• Exercise objective
Whenever the string "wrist" appears in a line below, please copy the line out.

• Data excerpt
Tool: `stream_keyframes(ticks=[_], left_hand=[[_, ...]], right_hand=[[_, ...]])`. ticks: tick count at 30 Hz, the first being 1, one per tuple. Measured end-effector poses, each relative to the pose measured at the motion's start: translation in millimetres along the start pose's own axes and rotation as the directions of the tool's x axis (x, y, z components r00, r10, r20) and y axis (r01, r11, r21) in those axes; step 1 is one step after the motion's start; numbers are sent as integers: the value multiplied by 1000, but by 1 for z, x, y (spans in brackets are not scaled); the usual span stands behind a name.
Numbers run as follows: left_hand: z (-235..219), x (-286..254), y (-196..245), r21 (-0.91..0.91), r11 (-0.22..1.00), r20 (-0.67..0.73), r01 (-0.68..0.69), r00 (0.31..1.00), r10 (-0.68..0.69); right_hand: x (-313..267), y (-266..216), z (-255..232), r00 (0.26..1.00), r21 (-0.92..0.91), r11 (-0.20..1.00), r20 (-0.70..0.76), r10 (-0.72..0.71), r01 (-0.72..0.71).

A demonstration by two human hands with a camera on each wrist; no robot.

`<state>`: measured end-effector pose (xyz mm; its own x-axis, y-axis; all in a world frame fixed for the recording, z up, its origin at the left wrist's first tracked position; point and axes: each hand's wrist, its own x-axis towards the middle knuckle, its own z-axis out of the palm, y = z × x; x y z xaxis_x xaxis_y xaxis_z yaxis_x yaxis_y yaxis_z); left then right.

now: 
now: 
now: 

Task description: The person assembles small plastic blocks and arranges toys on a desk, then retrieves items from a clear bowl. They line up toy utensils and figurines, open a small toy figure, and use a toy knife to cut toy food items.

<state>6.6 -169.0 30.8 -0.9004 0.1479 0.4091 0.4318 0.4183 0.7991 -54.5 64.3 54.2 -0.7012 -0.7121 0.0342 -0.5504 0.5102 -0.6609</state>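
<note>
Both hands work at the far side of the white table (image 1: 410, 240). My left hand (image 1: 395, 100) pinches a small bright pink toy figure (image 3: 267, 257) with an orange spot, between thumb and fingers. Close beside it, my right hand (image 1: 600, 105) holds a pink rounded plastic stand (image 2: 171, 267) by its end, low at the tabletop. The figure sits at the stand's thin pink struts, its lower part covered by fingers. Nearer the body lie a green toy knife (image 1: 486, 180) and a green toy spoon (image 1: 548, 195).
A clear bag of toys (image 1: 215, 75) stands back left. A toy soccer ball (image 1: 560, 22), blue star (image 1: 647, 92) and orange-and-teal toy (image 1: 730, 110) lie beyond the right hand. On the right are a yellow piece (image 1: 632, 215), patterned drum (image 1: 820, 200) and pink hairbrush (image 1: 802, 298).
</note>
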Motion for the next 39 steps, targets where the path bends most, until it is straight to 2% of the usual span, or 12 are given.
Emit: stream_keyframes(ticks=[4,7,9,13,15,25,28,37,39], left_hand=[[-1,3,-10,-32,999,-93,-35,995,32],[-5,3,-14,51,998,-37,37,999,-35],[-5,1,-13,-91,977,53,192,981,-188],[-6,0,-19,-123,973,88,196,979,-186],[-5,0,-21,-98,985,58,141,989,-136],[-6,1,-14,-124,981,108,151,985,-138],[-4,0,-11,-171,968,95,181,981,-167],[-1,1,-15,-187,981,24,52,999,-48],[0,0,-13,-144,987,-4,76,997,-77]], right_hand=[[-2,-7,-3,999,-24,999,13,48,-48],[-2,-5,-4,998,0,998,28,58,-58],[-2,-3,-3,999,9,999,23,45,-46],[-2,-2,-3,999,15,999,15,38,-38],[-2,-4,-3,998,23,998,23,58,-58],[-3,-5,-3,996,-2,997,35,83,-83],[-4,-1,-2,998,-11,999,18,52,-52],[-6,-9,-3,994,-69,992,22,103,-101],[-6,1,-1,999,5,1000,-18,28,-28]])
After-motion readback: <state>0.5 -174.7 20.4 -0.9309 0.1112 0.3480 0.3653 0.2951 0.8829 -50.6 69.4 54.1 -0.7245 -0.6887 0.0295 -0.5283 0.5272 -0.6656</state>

• Answer space
A demonstration by two human hands with a camera on each wrist; no robot.
`<state>`: measured end-effector pose (xyz mm; its own x-axis, y-axis; all in a world frame fixed for the recording, z up, its origin at the left wrist's first tracked position; point and axes: each hand's wrist, its own x-axis towards the middle knuckle, its own z-axis out of the palm, y = z × x; x y z xaxis_x xaxis_y xaxis_z yaxis_x yaxis_y yaxis_z); left then right.

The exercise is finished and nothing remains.